» **EXERCISE**:
Reproduce, word for word, every line starting at the line that contains "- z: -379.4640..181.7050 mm" and ending with the final line of the entries.

= = =

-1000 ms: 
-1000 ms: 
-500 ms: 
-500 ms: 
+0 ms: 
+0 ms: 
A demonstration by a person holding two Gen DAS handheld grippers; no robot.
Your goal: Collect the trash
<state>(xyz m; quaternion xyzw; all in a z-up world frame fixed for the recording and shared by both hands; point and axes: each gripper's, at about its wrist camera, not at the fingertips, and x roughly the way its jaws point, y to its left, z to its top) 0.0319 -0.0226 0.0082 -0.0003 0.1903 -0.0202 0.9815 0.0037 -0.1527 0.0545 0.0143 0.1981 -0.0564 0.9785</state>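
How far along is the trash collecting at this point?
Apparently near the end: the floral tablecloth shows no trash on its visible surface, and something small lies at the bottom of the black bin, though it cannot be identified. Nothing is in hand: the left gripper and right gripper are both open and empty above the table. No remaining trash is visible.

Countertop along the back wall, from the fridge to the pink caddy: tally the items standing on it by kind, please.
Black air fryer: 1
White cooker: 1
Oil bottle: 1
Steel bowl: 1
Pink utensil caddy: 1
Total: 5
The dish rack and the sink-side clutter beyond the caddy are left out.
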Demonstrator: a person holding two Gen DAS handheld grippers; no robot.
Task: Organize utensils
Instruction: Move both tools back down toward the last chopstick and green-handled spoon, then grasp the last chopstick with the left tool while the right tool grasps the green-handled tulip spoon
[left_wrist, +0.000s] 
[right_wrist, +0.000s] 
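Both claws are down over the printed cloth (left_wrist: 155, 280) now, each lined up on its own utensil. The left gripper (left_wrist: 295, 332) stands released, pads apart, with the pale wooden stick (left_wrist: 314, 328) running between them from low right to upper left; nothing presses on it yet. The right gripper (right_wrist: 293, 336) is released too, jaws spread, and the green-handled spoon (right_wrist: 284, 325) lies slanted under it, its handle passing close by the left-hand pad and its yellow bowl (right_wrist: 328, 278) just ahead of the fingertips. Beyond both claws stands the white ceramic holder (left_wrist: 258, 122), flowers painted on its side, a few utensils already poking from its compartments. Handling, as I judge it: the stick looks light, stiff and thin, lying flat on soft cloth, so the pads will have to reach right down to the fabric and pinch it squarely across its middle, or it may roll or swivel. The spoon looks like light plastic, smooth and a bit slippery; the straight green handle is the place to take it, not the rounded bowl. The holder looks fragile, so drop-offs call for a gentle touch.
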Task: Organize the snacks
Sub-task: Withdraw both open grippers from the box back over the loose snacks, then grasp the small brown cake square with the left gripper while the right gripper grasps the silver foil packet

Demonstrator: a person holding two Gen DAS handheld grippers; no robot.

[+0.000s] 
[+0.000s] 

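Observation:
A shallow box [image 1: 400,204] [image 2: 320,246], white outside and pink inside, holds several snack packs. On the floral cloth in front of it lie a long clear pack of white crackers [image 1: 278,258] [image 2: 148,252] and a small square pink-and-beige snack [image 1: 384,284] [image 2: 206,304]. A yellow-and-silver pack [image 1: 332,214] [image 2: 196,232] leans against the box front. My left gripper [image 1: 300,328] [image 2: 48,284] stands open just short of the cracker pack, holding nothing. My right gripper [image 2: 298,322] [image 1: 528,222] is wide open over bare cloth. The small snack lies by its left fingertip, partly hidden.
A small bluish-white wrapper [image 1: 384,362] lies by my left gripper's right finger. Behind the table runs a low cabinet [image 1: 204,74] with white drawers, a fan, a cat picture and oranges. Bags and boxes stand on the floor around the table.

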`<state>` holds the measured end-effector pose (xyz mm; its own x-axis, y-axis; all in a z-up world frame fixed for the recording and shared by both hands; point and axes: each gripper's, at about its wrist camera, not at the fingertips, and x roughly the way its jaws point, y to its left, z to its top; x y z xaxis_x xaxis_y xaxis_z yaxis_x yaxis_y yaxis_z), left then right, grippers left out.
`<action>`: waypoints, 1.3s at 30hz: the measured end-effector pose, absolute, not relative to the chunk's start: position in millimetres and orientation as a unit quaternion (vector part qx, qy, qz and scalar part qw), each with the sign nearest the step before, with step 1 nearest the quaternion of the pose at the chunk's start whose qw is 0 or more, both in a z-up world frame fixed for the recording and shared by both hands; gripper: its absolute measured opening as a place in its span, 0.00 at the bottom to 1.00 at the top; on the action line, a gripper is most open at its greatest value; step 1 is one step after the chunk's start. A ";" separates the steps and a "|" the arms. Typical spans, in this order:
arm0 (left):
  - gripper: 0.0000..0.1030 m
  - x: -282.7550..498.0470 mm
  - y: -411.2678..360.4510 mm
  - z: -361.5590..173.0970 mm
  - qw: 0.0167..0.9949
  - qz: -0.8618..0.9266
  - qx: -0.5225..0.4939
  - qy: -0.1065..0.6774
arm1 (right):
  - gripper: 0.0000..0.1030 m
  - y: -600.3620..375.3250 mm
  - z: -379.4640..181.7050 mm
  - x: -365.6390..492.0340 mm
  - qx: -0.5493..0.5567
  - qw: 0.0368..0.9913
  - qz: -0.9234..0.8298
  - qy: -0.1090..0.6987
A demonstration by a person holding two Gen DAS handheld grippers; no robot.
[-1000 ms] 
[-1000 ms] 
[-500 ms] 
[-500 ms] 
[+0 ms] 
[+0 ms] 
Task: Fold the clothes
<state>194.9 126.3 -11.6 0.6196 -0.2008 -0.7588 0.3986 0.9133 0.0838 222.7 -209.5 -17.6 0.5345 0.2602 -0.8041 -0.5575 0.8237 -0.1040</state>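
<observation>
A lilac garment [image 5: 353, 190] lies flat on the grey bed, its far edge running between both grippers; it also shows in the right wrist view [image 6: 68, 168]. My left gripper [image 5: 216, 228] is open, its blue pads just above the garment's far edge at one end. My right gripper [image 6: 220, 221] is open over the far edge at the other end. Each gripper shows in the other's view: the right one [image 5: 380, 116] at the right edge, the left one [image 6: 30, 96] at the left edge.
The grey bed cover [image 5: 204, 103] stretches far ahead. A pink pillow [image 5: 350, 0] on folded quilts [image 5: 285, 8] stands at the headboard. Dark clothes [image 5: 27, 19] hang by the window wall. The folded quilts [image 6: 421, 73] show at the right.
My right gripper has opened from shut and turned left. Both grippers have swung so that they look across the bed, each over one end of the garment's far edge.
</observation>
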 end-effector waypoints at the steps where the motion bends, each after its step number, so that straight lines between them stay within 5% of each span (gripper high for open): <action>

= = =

» **SOLUTION FOR THIS PROBLEM**:
  - z: -379.4640..181.7050 mm
  - x: -365.6390..492.0340 mm
  - qx: -0.5493..0.5567
  - qw: 0.0368..0.9913
  - qz: -0.9234..0.8298
  - qy: -0.1090..0.6987
A demonstration by a person holding two Gen DAS handheld grippers; no robot.
[-1000 ms] 
[-1000 ms] 
[-500 ms] 
[-500 ms] 
[+0 ms] 
[+0 ms] 
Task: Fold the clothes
<state>194.9 126.3 -11.6 0.6196 -0.2008 -0.7588 0.3986 0.9133 0.0838 222.7 -209.5 -17.6 0.5345 0.2602 -0.8041 -0.5575 0.8237 -0.1040</state>
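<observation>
A lilac garment [image 5: 353, 190] lies flat on the grey bed, its far edge running between both grippers; it also shows in the right wrist view [image 6: 68, 168]. My left gripper [image 5: 216, 228] is open, its blue pads just above the garment's far edge at one end. My right gripper [image 6: 220, 221] is open over the far edge at the other end. Each gripper shows in the other's view: the right one [image 5: 380, 116] at the right edge, the left one [image 6: 30, 96] at the left edge.
The grey bed cover [image 5: 204, 103] stretches far ahead. A pink pillow [image 5: 350, 0] on folded quilts [image 5: 285, 8] stands at the headboard. Dark clothes [image 5: 27, 19] hang by the window wall. The folded quilts [image 6: 421, 73] show at the right.
My right gripper has opened from shut and turned left. Both grippers have swung so that they look across the bed, each over one end of the garment's far edge.
</observation>
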 end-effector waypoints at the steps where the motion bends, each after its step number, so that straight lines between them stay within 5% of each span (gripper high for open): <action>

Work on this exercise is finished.